Journalists in the German city of Cologne have walked out of a press conference after Catholic Church officials asked them to sign a confidentiality agreement pledging their silence over an unpublished report into child abuse.

The Archdiocese of Cologne organized the event to discuss the methodology of the report, which Archbishop Rainer Maria Woelki said was the reason it had still not been released to the public, according to Deutsche Welle.

The eight journalists invited to the briefing were shown a redacted version of the document and asked by church officials to remain silent on information regarding the alleged abusers and their crimes.

All attendees reportedly rejected requests to sign the confidentiality agreement, which apparently read: “The journalist commits himself to exercise absolute silence regarding this information.”

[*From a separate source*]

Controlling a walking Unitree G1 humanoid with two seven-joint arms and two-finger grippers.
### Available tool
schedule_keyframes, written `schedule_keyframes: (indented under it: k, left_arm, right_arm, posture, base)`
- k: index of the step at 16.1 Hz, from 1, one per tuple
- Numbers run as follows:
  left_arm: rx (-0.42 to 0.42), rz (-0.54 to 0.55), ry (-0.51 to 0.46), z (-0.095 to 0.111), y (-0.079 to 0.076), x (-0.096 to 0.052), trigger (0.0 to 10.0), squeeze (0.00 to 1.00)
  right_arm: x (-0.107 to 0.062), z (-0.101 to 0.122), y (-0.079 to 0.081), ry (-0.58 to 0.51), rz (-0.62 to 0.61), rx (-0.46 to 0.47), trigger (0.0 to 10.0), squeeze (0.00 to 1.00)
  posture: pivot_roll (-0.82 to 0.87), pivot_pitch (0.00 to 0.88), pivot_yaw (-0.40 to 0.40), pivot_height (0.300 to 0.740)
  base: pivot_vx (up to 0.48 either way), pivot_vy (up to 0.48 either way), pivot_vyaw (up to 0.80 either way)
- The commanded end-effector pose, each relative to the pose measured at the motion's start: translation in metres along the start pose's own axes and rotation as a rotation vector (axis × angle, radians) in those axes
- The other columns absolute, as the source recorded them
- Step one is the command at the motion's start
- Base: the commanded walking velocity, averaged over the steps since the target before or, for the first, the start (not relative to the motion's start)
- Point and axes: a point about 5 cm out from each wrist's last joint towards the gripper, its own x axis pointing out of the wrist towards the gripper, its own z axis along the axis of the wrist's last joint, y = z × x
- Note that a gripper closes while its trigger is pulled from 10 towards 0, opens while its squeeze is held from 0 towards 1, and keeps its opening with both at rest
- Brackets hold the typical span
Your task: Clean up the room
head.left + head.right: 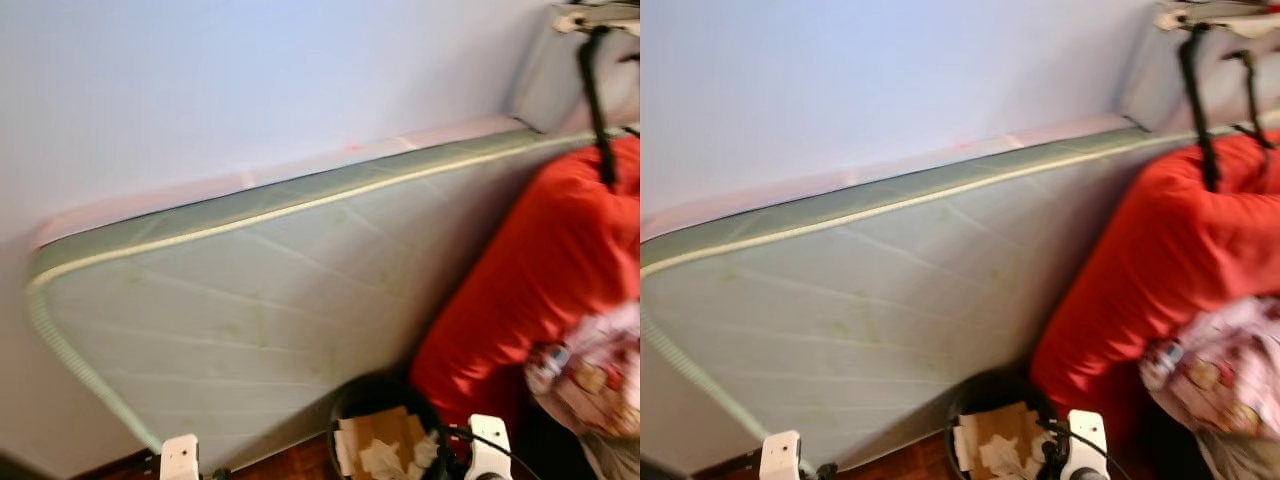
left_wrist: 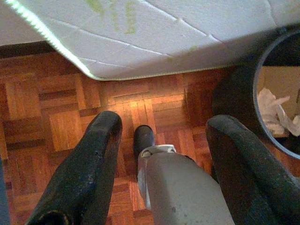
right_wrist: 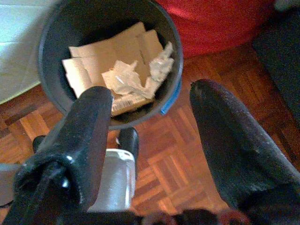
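Observation:
A black round bin (image 1: 372, 392) stands on the parquet floor against a mattress, holding pieces of cardboard (image 3: 96, 63) and crumpled white paper (image 3: 129, 79). My right gripper (image 3: 152, 91) hangs open just above and in front of the bin's rim, with nothing between its fingers. Over bare parquet (image 2: 47, 117), near the mattress's lower corner, my left gripper (image 2: 166, 121) is open and empty too, with the bin (image 2: 257, 93) off to its side.
A pale green quilted mattress (image 1: 300, 290) leans on its edge against the white wall. A big red bag (image 1: 540, 270) slumps against it at the right, black straps (image 1: 597, 100) hanging above. A patterned cloth bundle (image 1: 595, 375) lies at the lower right.

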Motion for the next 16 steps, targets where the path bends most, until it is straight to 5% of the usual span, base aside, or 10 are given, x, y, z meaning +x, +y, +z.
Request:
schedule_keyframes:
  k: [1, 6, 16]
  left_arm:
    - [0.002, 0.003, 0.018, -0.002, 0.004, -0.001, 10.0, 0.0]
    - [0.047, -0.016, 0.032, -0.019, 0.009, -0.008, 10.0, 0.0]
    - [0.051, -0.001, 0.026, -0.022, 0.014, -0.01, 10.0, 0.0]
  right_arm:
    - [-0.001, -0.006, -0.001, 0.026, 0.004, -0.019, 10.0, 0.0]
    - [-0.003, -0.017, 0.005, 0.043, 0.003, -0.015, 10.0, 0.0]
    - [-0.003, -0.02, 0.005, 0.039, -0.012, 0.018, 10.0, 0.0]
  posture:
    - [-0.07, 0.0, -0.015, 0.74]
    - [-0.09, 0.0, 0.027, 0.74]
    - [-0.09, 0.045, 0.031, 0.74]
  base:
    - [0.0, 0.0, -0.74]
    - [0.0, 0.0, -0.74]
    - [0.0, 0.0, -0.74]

Woelki has been accused of a cover-up by not informing the Vatican about a sexual abuse allegation involving a priest dating back to 2014, after Woelki became Archbishop of Cologne.

He initially promised a report into abuse allegations in Cologne in 2018, but he delayed its release at the end of October, saying it was “not legally valid,” contained prejudices, and had issues with regards to its methodology.

“Serious mistakes were repeatedly made for decades,” Woelki admitted in November, as he accused two of his predecessors, Joseph Hoffner and Joachim Meisner, of covering up sexual abuse in Cologne.

A local criminal law expert, Bjorn Gercke, has reportedly now been asked to compile a new report for release in March.

Munich law firm Westpfahl Spilker Wastl, which had been handling the report, has denied Woelki’s allegations that it was not methodologically sound.